Futbol maçlarında başlama düdüğü çok önemlidir. Seyirci bu düdükle beraber ağırlığını ve etkisini ortaya koyar, rakip de hakem de bundan yüzde 100 etkilenir.
Ama sen "Şov yapacağım" diye çıkıp da 'sessiz' bir gösteri yaparsan rakip bundan faydalanır. Sen bu gösteriyi maçın ortalarında daha önce belirleyeceğin bir dakikada, mesela 30. dakikada yap. Maç bir başladı tribünde çıt yok. Benfica çatır çatır oynuyor, Beşiktaşlı futbolcular şaşırmışlar, 25-30 dakika gidiyor.
Zaten bu 30 dakikada bu şaşkınlıkla Beşiktaş 3 tane gol yiyor. Siyah-beyazlılar öyle şaşkın ki, o bildiğimiz Beşiktaş gitmiş, başka bir takım gelmiş. Oyunun hakimi Benfica ve maç 3-0. "Maç bitti" diyorsunuz.
İkinci yarı başlıyor... Bu maçın dönmesindeki en etkili adam Cenk Tosun.

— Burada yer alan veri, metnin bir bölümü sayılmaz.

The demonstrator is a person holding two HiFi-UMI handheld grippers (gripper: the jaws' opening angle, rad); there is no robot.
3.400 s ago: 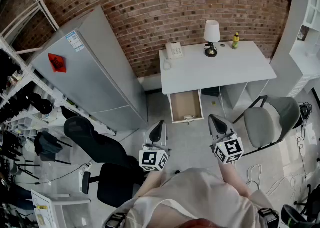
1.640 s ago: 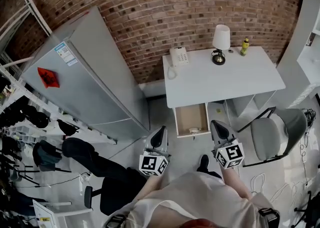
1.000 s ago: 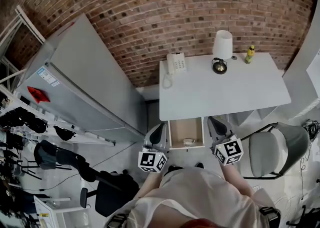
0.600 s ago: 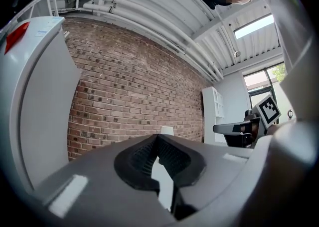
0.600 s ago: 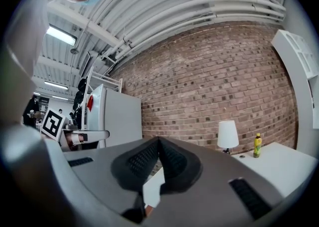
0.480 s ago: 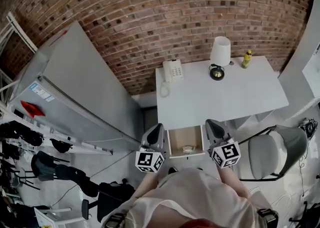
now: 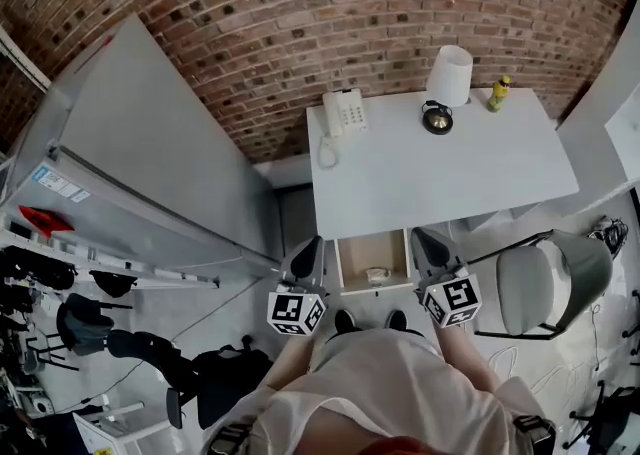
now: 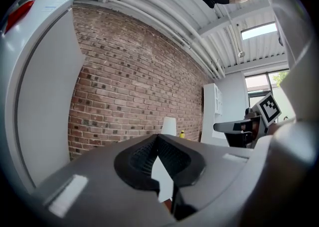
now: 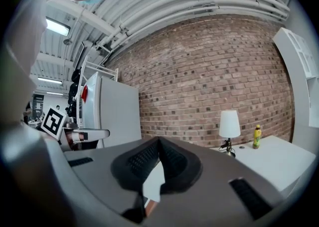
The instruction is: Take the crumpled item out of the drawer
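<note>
The small pale crumpled wad (image 7: 377,274) lies in the open light-wood drawer (image 7: 346,261) under the near edge of the white tabletop (image 7: 440,168), toward the drawer's near end. It sits between my two hands. My left gripper (image 7: 306,248) hangs just left of the drawer and my right gripper (image 7: 428,241) just right of it, and the right looks a little nearer to the wad. Both point level at the brick wall, so I judge the right one must tip down and leftward into the drawer. On both, the fingers are clenched tip to tip with nothing between them, and they must part first. The wad is whitish and lumpy, perhaps slightly wider left to right, though it is too small to be sure.
</note>
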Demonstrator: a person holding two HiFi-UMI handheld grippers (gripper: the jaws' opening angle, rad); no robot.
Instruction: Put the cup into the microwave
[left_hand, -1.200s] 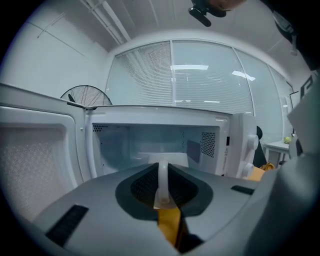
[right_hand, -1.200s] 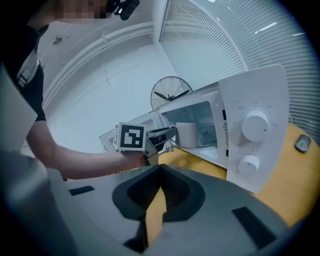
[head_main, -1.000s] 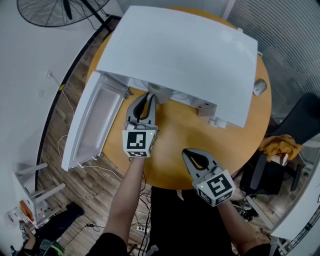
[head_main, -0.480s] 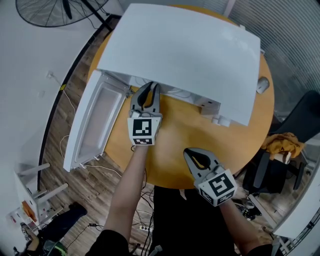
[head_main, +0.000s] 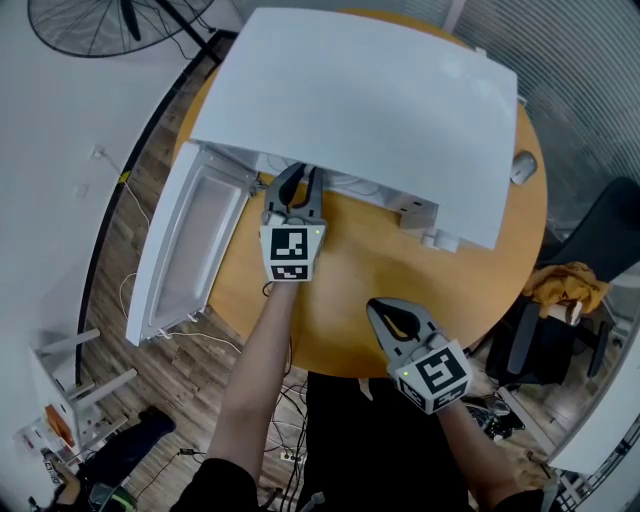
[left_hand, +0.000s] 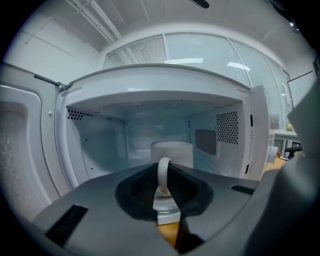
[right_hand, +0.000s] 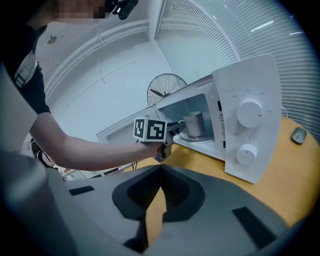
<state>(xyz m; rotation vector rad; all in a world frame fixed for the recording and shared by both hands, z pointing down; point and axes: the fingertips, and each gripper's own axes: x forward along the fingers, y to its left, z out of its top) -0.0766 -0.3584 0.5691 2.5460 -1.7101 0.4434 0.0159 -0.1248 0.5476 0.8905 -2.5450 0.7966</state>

Kendisine inanılmaz güvenli, "Ben bu takımda bazı şeyler yapacağım kardeşim" der gibi. Aferin ona... Bundan evvel hep tedirgin oynuyordu. Dün yere sağlam basa basa oynadı. "Bu takımda oynarım kardeşim" der gibi bağırıyordu.
Aferin Cenk, aynen devam. Gökhan Gönül sahte oynadı, devrede Şenol Güneş de kemendi attı. Aslında Şenol'a da bir şey diyemiyorum. Çünkü Caner ve Talisca'nın sakatlanması, geçen seneden gidenler, kolay iş değil. Şampiyonlar Ligi'nde oynuyorsun.
Herkesteki hava şuydu: 3-1 olursa iyi olur. İlk yarı boyunca top hep Benficalılar'a gidiyordu. Bu bir tesadüf müydü? Hayır.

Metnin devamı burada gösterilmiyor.